Jean-Pierre Velly (Audierne 1943 – Trevignano 1990), vincitore con il bulino “La Clef des Songes” nel 1966 del Grand Prix de Rome per l’incisione, dopo il triennale soggiorno a Villa Medici sotto lo sguardo di Balthus suo direttore, dal 1970 sceglie di rimanere in Italia, a Formello (Roma), dedicandosi al disegno, all’incisione e alla pittura. Grazie alla stima e all’amicizia di Giuliano de Marsanich, gallerista e mecenate, negli anni Settanta, un frangente difficile per gli artisti votati alle tecniche tradizionali, Velly riesce ad imporre le sue visioni, conquistando la critica più qualificata (J. Leymarie, A. Moravia, M. Praz, L. Sciascia, V. Sgarbi, F. Simongini, G. Soavi, R. Tassi, M. Volpi) ed entrando in collezioni prestigiose (Barilla, Olivetti). Conoscitore delle tecniche antiche del disegno, a partire dal 1978 Velly offre i primi saggi di pittura ad acquerello in Velly pour Corbière , omaggio al poeta maledetto suo conterraneo, con l’introduzione di Leonardo Sciascia . Nel 1980 è la volta di Bestiaire perdu, presentato da Alberto Moravia e Jean Leymarie, splendida serie di “ritratti su carta” di animali odiati dall’uomo.
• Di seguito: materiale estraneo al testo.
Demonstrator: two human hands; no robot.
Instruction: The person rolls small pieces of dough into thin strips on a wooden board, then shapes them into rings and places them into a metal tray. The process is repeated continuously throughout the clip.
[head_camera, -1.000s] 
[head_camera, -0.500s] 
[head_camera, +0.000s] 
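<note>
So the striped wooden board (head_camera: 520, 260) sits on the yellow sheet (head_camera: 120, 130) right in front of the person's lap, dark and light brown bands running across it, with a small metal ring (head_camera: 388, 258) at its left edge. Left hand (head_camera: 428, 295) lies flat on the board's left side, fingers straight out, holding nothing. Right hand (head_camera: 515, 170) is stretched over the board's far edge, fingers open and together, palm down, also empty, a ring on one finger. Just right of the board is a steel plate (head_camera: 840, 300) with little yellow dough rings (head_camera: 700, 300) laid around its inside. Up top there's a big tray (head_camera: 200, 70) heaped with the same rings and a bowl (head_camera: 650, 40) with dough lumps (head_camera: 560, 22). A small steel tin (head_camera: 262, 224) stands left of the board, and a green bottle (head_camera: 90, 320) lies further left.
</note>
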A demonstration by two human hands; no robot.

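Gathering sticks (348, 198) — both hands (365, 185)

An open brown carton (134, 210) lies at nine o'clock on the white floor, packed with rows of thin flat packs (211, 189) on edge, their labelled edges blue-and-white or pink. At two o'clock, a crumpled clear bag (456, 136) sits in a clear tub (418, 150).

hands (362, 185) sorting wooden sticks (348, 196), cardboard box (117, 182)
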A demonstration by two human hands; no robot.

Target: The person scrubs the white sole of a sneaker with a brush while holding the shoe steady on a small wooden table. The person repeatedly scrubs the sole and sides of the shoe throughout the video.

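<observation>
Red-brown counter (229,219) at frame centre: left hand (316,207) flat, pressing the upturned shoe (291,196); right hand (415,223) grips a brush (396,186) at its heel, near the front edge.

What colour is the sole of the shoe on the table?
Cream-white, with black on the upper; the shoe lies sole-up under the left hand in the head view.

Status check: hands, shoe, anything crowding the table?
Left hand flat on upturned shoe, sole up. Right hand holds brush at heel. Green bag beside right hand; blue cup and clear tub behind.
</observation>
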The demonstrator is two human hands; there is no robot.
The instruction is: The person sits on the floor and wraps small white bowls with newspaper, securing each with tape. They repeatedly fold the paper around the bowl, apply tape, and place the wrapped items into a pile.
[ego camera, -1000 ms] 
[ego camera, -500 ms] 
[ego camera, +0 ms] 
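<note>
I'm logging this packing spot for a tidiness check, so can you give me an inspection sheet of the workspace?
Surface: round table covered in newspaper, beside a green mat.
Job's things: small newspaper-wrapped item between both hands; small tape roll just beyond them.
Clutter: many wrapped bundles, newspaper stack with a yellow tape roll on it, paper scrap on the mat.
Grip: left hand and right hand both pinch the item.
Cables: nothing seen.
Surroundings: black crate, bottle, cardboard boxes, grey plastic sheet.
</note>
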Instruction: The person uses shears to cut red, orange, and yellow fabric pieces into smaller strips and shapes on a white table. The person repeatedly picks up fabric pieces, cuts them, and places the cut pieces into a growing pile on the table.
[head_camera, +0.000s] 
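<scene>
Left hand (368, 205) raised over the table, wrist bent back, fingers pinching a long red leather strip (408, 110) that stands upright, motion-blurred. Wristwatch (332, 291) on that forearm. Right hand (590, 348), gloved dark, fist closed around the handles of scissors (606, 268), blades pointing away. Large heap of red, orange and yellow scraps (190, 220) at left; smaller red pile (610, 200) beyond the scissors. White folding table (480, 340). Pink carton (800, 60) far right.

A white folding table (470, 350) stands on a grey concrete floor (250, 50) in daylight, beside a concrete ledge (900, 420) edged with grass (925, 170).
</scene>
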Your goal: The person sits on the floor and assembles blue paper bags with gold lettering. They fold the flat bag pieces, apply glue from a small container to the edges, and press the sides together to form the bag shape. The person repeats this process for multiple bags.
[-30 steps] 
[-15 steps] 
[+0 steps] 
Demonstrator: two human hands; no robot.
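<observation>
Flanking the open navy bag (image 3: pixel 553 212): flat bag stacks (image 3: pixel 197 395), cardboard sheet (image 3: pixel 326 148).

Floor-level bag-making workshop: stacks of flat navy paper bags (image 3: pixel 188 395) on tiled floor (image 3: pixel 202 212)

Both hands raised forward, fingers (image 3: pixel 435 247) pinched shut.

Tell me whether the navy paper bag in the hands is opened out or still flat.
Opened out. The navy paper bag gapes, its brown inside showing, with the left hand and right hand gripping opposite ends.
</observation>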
Nell’ultimo decennio di attività l’artista si dedica prevalentemente alla pittura, con la magnifica serie di tavole floreali ideate per il calendario Olivetti del 1986; e i dipinti di paesaggio, tra cui Après, Grande paesaggio, Grand coucher du soleil, Grande bourrasque. In questi stessi anni ritorna più volte sull’ autoritratto, sorta di riflessione interiore, sulla tela e sulla carta. Nel 1990 muore in un incidente di barca sul lago di Bracciano.